From the line with "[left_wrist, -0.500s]" through the line with "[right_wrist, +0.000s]", repeat the entries verbatim, both end lines included, and add nothing.

Given records Block Start

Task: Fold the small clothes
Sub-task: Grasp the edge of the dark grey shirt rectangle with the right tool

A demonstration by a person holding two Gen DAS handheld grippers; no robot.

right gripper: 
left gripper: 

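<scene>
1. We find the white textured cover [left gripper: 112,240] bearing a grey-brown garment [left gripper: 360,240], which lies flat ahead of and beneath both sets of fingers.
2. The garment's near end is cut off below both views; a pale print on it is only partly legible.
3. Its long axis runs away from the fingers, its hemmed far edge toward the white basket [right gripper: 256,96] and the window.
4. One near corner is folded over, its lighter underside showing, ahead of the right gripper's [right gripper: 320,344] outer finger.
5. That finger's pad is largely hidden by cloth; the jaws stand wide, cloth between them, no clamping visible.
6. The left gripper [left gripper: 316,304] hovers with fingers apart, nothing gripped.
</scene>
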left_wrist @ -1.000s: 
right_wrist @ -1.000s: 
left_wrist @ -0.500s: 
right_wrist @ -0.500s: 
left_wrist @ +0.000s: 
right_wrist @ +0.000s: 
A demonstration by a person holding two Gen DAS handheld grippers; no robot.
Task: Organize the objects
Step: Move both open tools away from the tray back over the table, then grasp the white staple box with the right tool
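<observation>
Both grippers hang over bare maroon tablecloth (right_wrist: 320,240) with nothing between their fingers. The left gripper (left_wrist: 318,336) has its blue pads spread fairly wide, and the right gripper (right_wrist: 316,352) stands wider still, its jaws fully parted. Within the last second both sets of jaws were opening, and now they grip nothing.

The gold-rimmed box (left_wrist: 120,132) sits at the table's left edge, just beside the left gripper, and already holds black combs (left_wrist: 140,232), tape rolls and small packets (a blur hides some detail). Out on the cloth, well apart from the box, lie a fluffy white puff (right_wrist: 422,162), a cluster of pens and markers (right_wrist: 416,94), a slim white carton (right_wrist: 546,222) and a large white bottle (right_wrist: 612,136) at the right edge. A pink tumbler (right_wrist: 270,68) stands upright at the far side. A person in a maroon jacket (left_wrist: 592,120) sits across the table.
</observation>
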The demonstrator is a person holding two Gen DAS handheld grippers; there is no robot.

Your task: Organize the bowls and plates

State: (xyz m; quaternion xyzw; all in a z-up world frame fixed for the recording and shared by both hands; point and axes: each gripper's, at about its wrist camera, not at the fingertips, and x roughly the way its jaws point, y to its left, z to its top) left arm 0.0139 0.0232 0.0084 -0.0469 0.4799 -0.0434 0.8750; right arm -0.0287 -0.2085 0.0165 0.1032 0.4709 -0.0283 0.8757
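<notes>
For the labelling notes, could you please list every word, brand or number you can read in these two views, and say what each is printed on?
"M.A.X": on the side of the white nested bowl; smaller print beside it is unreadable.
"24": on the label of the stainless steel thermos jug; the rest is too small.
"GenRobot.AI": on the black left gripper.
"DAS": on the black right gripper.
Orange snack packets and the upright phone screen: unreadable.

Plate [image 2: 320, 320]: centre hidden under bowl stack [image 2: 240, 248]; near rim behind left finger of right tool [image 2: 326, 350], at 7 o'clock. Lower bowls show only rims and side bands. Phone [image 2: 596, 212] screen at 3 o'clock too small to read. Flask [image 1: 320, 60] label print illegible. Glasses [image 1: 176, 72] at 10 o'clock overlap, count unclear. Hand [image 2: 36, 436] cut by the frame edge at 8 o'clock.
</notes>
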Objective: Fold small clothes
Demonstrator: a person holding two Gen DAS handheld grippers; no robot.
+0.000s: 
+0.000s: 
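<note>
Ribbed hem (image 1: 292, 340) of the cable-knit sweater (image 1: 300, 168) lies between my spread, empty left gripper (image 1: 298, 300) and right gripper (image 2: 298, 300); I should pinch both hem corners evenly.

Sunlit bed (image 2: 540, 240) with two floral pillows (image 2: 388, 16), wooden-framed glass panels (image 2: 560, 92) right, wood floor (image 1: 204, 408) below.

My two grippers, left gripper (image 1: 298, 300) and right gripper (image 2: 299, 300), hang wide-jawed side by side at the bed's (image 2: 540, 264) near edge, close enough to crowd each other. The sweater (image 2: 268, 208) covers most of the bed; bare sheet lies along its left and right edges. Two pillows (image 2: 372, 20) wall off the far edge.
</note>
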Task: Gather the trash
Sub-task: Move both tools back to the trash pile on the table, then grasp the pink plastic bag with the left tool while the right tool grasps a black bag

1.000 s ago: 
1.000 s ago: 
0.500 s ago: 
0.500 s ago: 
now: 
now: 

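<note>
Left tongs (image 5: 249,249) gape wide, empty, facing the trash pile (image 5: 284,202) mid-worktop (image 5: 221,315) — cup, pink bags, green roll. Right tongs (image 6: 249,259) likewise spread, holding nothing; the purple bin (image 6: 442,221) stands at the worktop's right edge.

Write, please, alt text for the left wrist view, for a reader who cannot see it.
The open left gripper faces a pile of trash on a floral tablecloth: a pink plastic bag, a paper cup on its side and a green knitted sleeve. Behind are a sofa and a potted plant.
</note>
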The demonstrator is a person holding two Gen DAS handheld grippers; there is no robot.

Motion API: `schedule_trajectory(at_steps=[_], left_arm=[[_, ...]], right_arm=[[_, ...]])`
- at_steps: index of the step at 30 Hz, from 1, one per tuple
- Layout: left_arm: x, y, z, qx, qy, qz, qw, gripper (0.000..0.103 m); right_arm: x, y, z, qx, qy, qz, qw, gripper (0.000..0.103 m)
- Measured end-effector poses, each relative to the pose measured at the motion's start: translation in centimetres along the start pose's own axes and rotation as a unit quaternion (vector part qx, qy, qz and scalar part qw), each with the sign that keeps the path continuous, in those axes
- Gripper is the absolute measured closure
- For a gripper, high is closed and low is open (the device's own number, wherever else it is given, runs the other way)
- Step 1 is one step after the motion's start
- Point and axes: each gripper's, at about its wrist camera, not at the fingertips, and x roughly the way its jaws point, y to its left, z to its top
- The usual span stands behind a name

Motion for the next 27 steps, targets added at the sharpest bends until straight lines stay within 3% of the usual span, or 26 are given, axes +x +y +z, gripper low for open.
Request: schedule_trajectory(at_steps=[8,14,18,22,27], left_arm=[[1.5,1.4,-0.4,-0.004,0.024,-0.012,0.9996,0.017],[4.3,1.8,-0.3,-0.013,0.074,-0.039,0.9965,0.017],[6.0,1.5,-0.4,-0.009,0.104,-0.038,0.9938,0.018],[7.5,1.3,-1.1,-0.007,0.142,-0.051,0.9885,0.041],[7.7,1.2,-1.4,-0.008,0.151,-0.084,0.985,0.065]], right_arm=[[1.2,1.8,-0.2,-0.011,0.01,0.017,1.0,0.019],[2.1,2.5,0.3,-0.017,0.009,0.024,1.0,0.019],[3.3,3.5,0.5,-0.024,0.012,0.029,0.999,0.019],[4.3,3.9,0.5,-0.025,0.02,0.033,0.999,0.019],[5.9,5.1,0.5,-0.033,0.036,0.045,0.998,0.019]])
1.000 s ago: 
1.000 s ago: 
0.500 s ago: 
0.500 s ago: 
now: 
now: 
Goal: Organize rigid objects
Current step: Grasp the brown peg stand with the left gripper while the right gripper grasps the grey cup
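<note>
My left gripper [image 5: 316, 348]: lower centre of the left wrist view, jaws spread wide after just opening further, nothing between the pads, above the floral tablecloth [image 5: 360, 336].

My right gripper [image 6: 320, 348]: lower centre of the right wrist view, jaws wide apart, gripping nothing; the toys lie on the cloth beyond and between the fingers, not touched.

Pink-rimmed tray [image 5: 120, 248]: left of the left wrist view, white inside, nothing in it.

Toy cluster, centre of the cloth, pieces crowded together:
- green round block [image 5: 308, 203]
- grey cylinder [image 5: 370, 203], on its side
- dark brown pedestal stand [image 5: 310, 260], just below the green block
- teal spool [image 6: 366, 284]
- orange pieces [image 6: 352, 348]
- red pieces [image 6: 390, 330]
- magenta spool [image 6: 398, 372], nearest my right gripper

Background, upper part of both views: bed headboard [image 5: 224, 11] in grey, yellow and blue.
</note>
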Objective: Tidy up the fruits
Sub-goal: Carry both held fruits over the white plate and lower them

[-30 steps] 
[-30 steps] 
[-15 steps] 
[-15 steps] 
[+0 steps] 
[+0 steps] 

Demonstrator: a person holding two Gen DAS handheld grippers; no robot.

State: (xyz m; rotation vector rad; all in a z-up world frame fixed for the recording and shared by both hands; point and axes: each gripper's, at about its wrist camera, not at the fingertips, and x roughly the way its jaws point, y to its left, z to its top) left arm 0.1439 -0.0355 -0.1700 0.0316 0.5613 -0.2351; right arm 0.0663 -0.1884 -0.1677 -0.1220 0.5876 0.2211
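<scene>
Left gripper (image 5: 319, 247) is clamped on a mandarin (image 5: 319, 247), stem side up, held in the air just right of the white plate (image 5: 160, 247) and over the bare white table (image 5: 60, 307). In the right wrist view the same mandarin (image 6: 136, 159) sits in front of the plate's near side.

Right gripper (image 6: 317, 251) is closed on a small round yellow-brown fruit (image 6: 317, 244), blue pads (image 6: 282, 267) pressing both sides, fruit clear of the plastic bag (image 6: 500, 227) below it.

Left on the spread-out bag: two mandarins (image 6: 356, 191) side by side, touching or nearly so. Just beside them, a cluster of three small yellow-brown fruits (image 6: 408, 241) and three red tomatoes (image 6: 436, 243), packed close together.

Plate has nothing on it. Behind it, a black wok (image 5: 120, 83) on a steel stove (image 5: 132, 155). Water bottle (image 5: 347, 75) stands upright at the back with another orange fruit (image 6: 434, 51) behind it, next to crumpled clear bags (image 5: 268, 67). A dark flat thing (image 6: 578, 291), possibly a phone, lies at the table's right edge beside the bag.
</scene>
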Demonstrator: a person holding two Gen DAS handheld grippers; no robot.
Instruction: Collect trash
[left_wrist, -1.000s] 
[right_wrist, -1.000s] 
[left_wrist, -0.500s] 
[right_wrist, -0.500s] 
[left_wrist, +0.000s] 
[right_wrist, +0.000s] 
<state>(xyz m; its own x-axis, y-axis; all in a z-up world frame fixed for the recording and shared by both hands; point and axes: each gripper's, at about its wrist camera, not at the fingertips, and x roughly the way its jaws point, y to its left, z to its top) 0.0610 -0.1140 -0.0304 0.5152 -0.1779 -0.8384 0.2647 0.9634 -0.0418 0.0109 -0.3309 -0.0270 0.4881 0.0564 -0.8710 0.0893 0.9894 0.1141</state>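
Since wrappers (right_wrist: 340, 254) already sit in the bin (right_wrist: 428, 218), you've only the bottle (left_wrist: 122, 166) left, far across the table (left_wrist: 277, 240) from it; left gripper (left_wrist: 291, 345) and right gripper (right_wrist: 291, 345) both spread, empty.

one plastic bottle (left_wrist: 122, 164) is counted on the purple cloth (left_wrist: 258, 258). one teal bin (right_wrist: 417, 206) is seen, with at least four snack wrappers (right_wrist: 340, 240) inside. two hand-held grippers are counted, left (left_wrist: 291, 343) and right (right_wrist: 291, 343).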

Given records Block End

### Exercise answer
[left_wrist, -0.500s] 
[right_wrist, -0.500s] 
[left_wrist, +0.000s] 
[right_wrist, +0.000s] 

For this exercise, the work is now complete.